[Records provided]
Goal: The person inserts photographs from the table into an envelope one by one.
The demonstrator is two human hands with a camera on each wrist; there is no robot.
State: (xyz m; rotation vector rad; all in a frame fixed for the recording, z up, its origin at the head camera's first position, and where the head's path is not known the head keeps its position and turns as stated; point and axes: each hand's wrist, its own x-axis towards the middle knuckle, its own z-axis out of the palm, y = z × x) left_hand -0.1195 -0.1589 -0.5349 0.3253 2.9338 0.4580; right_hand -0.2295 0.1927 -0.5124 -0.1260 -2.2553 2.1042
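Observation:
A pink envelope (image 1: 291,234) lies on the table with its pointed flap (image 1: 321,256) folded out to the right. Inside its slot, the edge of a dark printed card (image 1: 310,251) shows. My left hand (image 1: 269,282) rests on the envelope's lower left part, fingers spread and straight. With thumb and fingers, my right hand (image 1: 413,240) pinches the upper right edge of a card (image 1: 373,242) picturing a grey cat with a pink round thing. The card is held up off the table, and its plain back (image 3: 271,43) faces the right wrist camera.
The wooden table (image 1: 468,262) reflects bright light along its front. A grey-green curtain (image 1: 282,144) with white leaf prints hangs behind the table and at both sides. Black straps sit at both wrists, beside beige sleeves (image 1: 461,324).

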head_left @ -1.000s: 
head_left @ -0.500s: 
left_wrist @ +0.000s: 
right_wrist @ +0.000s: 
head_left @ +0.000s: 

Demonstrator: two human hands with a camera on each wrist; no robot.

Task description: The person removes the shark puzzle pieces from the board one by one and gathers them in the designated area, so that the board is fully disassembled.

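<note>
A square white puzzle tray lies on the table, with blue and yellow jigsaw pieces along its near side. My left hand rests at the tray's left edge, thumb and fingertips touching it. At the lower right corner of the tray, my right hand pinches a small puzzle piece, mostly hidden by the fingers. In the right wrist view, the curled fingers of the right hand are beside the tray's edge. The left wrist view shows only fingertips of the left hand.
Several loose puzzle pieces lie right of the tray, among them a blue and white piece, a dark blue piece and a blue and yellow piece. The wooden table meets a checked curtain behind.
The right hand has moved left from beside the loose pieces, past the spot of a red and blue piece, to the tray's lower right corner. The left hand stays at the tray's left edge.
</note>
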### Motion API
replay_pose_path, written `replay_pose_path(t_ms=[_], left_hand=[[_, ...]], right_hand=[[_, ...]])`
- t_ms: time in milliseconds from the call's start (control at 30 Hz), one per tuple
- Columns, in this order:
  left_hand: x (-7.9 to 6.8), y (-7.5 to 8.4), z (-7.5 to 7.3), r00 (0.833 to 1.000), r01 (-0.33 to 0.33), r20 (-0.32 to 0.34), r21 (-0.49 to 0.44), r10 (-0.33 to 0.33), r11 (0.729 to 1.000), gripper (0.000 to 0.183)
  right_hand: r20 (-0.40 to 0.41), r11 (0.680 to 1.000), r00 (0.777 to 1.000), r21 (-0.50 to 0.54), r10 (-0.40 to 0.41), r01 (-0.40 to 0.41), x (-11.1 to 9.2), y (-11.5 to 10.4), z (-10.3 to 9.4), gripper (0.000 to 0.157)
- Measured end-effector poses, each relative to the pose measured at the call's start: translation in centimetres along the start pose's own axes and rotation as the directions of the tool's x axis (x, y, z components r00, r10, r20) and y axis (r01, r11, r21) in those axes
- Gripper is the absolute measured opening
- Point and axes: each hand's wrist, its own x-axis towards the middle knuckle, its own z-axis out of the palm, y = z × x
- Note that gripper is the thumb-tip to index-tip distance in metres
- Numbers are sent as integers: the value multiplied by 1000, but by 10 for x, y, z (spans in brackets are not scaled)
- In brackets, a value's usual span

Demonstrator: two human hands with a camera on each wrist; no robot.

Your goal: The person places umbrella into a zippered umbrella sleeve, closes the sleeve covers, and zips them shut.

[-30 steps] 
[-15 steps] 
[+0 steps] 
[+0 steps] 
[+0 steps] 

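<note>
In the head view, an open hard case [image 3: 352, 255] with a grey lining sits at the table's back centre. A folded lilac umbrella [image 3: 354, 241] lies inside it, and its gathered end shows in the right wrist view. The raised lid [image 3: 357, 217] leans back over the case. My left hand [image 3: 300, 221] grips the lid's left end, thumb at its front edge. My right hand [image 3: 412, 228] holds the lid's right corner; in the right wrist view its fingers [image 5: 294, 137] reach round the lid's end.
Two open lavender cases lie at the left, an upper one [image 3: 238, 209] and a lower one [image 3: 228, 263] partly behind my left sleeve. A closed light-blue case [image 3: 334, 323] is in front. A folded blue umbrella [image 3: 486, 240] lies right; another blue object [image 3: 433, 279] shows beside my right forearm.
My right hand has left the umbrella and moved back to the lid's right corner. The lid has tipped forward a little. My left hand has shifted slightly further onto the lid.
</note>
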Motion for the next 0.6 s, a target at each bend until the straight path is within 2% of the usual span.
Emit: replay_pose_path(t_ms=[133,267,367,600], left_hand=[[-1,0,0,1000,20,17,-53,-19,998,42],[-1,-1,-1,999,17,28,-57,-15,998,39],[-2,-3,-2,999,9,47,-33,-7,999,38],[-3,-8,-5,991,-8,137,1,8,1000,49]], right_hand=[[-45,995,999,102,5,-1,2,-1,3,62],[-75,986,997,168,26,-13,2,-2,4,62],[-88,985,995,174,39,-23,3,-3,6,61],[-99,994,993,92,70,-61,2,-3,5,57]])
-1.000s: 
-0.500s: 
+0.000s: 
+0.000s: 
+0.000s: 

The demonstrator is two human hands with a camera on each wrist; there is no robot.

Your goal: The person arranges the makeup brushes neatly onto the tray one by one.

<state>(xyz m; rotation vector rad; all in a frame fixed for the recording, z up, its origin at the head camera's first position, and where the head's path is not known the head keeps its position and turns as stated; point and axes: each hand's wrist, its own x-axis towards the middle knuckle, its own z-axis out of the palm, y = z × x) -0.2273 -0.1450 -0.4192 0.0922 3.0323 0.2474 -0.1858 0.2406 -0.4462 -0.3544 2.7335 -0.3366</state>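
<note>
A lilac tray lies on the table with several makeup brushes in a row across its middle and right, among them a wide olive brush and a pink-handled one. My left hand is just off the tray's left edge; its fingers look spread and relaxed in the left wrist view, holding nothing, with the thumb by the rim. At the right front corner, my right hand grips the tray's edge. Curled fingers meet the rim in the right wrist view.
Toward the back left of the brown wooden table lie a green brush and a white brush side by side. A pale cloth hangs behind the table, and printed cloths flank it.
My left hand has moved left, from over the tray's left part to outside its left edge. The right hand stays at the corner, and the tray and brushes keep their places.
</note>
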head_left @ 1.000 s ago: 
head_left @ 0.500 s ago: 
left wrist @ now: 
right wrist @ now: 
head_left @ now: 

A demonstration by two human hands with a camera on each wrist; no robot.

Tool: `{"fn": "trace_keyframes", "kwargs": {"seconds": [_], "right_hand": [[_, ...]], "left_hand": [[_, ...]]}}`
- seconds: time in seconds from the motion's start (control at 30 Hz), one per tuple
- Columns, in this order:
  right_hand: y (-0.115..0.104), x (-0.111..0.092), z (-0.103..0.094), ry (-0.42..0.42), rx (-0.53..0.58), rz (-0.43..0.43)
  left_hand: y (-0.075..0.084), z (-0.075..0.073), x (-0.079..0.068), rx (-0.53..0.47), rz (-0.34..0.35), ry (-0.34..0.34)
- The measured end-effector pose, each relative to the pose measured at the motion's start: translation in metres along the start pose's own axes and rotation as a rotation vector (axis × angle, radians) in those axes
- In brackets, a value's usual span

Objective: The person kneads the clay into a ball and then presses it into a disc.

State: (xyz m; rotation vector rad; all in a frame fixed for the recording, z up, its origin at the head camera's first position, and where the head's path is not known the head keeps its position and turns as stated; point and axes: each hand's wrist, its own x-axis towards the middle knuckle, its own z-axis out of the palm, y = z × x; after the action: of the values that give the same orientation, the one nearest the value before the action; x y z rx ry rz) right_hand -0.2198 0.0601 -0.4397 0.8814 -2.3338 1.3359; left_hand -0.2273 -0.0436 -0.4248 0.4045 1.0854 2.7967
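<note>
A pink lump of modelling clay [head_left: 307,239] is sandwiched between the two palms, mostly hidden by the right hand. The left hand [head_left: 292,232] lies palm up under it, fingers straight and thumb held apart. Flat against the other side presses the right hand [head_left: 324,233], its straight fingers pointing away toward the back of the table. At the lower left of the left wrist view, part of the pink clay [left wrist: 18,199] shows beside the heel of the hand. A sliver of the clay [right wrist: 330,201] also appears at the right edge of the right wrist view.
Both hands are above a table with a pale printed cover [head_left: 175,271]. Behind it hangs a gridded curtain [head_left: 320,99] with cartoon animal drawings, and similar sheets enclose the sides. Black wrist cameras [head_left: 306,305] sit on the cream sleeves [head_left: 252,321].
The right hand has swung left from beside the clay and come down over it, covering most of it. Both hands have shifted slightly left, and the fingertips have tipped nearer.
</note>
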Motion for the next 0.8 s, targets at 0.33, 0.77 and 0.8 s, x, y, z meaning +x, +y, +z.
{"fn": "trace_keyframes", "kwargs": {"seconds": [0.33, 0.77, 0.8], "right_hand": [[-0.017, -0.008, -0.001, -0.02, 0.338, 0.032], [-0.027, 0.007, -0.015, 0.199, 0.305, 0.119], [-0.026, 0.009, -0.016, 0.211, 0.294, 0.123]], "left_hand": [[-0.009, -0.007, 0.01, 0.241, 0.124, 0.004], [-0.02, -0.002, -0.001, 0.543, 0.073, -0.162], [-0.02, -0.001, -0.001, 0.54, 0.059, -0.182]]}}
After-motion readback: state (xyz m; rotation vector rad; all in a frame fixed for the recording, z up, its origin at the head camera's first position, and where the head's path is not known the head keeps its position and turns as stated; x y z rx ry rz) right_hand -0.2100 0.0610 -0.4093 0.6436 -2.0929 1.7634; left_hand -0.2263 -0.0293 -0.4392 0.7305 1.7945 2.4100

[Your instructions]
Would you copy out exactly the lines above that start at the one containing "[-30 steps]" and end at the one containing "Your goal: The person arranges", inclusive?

[Result of the exercise]
[-30 steps] 
[-15 steps] 
[+0 steps] 
[+0 steps] 
[+0 steps] 

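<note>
In the head view, an open hard case [image 3: 352, 255] with a grey lining sits at the table's back centre. A folded lilac umbrella [image 3: 354, 241] lies inside it, and its gathered end shows in the right wrist view. The raised lid [image 3: 357, 217] leans back over the case. My left hand [image 3: 300, 221] grips the lid's left end, thumb at its front edge. My right hand [image 3: 412, 228] holds the lid's right corner; in the right wrist view its fingers [image 5: 294, 137] reach round the lid's end.
Two open lavender cases lie at the left, an upper one [image 3: 238, 209] and a lower one [image 3: 228, 263] partly behind my left sleeve. A closed light-blue case [image 3: 334, 323] is in front. A folded blue umbrella [image 3: 486, 240] lies right; another blue object [image 3: 433, 279] shows beside my right forearm.
My right hand has left the umbrella and moved back to the lid's right corner. The lid has tipped forward a little. My left hand has shifted slightly further onto the lid.
</note>
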Motion for the next 0.6 s, a target at each bend until the straight path is within 2% of the usual span.
Emit: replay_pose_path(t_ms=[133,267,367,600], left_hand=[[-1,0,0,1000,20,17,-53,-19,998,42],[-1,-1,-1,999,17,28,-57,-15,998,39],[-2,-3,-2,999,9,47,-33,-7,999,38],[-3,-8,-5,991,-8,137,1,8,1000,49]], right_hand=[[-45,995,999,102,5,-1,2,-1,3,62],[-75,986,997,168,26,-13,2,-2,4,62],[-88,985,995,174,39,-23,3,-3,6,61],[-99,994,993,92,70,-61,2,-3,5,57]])
-1.000s: 
-0.500s: 
+0.000s: 
+0.000s: 
+0.000s: 

The demonstrator is two human hands with a camera on each wrist; there is no robot.

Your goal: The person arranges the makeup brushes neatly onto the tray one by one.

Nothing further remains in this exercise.